Wenn es ernst wird

Jetzt zählt jeder Schritt: So begleiten Sie Betroffene sicher durch die entscheidende Phase

Nach einer oft schnellen Güteverhandlung ohne Einigung folgt die Phase, in der es für schwerbehinderte Beschäftigte wirklich ernst wird: die Kammerverhandlung. Hier entscheidet sich, ob das Gericht eine Kündigung für wirksam hält, ob der Arbeitgeber seinen Pflichten nachgekommen ist und wie glaubwürdig die vorgetragenen Argumente sind.

Arno Schrader

21.01.2026 · 2 Min Lesezeit

Für Sie als Schwerbehindertenvertretung bedeutet diese Phase höchste Aufmerksamkeit, klare Kommunikation mit der betroffenen Person und eine gute Vorbereitung. Denn hier werden nicht selten Fehler des Arbeitgebers sichtbar, die nur auffallen, wenn Sie die Abläufe im Betrieb kennen und die tatsächlichen Belastungen einschätzen können.
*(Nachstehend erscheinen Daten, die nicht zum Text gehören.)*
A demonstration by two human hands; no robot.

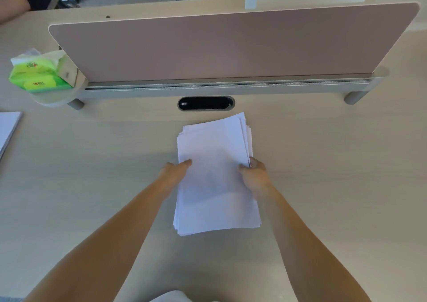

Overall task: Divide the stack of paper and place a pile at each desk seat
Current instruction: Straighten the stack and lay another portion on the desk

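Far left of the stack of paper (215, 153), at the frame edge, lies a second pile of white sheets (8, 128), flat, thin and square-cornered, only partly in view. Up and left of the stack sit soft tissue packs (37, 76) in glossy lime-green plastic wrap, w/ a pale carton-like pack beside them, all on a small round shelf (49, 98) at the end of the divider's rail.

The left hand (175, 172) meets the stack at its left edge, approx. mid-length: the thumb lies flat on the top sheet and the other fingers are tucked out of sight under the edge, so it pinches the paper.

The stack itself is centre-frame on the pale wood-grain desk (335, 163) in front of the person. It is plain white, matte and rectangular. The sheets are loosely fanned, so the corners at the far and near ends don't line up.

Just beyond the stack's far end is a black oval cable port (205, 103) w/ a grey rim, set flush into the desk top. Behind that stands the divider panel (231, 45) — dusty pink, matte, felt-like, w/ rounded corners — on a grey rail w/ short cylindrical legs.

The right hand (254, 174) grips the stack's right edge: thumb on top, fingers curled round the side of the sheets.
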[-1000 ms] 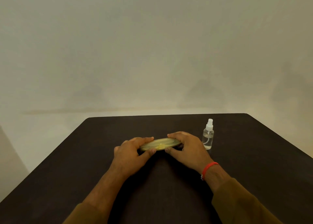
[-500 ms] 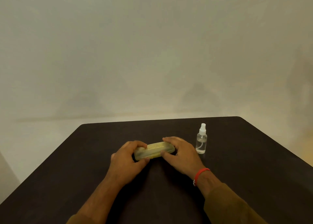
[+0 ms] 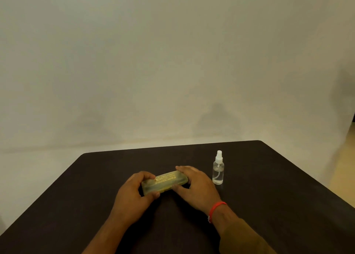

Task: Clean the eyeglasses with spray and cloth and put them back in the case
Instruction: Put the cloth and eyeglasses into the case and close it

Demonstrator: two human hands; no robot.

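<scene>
While both hands (image 3: 134,192) (image 3: 196,184) grip the closed case (image 3: 164,182) (bottle (image 3: 218,170) nearby), pry the lid evenly with thumbs.

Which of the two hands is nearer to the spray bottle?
Right. The right hand grips the case's end just beside the spray bottle, not touching it; the left hand holds the far end.

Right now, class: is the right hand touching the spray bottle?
Apart. The head view shows dark table between the right hand and the spray bottle.
</scene>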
Wie die Kammerverhandlung abläuft

In der Kammerverhandlung sitzt die oder der Vorsitzende gemeinsam mit zwei ehrenamtlichen Richterinnen oder Richtern. Der Ablauf ist strukturierter und wesentlich intensiver als in der Güteverhandlung. Der Vorsitz führt durch den Termin, fasst den Sachstand zusammen und stellt gezielte Fragen. Je klarer die Darstellung des Beschäftigten ist, desto leichter fällt es dem Gericht, die entscheidenden Punkte zu erkennen. Sie als Schwerbehindertenvertretung können die Beschäftigten hier unterstützen, indem Sie Hintergründe erläutern, tatsächliche Arbeitsbedingungen beschreiben oder frühere Präventionsbemühungen einordnen – natürlich immer in Abstimmung mit der betroffenen Person.